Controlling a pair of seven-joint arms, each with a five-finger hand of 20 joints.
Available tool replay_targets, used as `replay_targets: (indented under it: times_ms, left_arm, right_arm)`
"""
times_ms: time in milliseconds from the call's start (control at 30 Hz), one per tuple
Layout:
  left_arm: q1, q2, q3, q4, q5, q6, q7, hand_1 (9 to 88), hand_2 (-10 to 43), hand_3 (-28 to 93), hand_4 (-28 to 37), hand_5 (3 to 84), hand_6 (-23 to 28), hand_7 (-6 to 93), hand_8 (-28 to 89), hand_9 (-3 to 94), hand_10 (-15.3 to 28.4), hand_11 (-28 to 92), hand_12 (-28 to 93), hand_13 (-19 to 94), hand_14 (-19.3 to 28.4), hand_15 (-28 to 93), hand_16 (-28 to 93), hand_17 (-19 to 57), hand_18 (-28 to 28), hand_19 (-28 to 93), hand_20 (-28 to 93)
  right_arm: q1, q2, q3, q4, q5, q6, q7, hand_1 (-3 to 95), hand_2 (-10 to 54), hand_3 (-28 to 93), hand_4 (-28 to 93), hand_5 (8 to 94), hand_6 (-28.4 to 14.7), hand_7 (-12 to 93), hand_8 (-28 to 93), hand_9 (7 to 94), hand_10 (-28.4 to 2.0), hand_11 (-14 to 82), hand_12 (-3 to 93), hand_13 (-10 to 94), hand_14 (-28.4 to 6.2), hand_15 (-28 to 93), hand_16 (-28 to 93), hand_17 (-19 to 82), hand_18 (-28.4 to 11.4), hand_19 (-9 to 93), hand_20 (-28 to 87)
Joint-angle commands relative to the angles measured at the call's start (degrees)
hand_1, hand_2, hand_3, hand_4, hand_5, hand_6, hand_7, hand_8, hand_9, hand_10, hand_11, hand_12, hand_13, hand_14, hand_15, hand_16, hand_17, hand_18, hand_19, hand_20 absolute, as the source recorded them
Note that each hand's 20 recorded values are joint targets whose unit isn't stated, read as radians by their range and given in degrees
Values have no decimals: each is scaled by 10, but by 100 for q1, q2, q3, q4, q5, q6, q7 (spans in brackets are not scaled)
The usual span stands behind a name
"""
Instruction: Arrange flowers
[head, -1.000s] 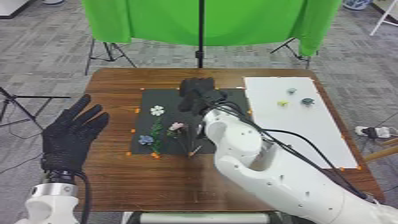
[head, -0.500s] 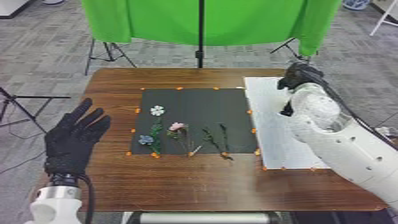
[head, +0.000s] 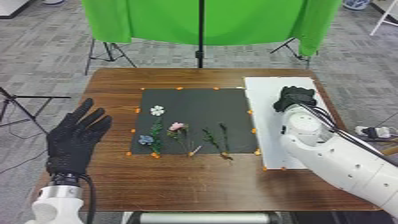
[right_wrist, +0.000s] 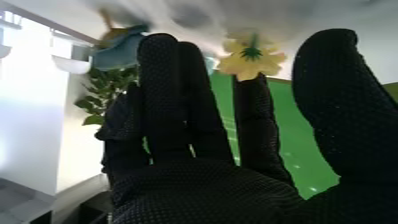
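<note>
In the head view my right hand (head: 295, 97) is over the white sheet (head: 266, 112). Up close in the right wrist view, that hand (right_wrist: 200, 185) is open, fingers nearly straight and thumb apart. A yellow flower head (right_wrist: 251, 59) lies by one fingertip, and a blue-grey flower (right_wrist: 121, 50) is beside other fingers. On the dark mat (head: 191, 102) lie a white flower (head: 157, 110), a blue flower (head: 146, 140), a pink flower (head: 176, 126) and two green stems (head: 210, 137). My left hand (head: 71, 145) is open at the table's left side.
Orange markers (head: 253, 131) line the mat and sheet on the brown table (head: 195, 182). Beyond the far edge, a green cloth (head: 231, 22) hangs behind a black stand (head: 201, 55).
My right hand has swung from over the dark mat to the white sheet, then come slightly nearer over it, uncovering the two green stems and hiding the sheet's small flowers. The left hand barely moved.
</note>
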Motion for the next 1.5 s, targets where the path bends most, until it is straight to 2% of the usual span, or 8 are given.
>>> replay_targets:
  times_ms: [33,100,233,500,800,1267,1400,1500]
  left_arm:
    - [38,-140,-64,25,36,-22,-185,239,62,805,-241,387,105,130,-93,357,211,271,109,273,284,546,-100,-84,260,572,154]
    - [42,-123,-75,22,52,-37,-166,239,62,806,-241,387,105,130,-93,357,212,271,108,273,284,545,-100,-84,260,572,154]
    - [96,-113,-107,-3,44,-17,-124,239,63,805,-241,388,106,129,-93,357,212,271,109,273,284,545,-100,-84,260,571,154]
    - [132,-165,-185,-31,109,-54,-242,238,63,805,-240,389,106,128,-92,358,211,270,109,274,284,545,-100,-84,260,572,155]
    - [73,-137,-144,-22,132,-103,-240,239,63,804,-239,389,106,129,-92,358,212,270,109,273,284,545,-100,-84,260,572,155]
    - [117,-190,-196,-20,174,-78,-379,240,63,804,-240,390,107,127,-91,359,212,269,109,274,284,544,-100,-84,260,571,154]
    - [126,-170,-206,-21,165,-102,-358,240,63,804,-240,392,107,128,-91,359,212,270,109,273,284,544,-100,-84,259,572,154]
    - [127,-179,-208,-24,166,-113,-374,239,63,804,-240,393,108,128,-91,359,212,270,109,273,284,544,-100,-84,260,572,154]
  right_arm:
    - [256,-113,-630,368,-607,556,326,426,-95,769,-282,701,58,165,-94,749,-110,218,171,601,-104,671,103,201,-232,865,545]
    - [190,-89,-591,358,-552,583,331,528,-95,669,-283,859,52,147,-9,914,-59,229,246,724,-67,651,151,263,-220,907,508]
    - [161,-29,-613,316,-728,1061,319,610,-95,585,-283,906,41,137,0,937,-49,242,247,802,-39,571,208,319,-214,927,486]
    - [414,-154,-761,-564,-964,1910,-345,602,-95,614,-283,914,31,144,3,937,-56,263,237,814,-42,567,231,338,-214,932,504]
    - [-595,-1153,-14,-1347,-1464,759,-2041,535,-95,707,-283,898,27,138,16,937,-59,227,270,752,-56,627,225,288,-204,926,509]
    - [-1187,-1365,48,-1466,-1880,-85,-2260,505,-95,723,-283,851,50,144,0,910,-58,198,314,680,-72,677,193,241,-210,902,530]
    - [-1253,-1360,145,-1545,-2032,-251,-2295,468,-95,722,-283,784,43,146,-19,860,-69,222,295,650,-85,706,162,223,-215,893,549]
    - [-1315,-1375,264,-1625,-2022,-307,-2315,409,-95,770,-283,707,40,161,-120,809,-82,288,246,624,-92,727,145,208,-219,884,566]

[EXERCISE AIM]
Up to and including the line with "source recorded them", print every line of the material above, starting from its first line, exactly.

[OUTPUT FOR THIS EXERCISE]
Controlling a pair of seven-joint arms, each with a five-finger hand of 20 joints.
Available tool replay_targets, used as `replay_targets: (indented under it: times_ms, left_arm, right_arm)`
"""
times_ms: time in milliseconds from the call's start (control at 30 Hz), one per tuple
Layout:
  left_arm: q1, q2, q3, q4, q5, q6, q7, hand_1 (9 to 88), hand_2 (-10 to 43), hand_3 (-28 to 93), hand_4 (-28 to 37), hand_5 (3 to 84), hand_6 (-23 to 28), hand_7 (-6 to 93), hand_8 (-28 to 89), hand_9 (-3 to 94), hand_10 (-15.3 to 28.4), hand_11 (-28 to 92), hand_12 (-28 to 93), hand_13 (-19 to 94), hand_14 (-19.3 to 28.4), hand_15 (-28 to 93), hand_16 (-28 to 93), hand_17 (-19 to 57), hand_18 (-28 to 28), hand_19 (-28 to 93), hand_20 (-28 to 93)
  right_arm: q1, q2, q3, q4, q5, q6, q7, hand_1 (-3 to 95), hand_2 (-10 to 54), hand_3 (-28 to 93), hand_4 (-28 to 93), hand_5 (8 to 94), hand_6 (-28.4 to 14.7), hand_7 (-12 to 93), hand_8 (-28 to 93), hand_9 (7 to 94), hand_10 (-28.4 to 2.0), hand_11 (-14 to 82), hand_12 (-3 to 93), hand_13 (-10 to 94), hand_14 (-28.4 to 6.2), hand_15 (-28 to 93), hand_16 (-28 to 93), hand_17 (-19 to 82), hand_18 (-28.4 to 11.4), hand_19 (-9 to 93), hand_20 (-28 to 87)
Joint-angle commands relative to the angles measured at the call's start (degrees)
hand_1, hand_2, hand_3, hand_4, hand_5, hand_6, hand_7, hand_8, hand_9, hand_10, hand_11, hand_12, hand_13, hand_14, hand_15, hand_16, hand_17, hand_18, hand_19, hand_20 absolute, as the source recorded them

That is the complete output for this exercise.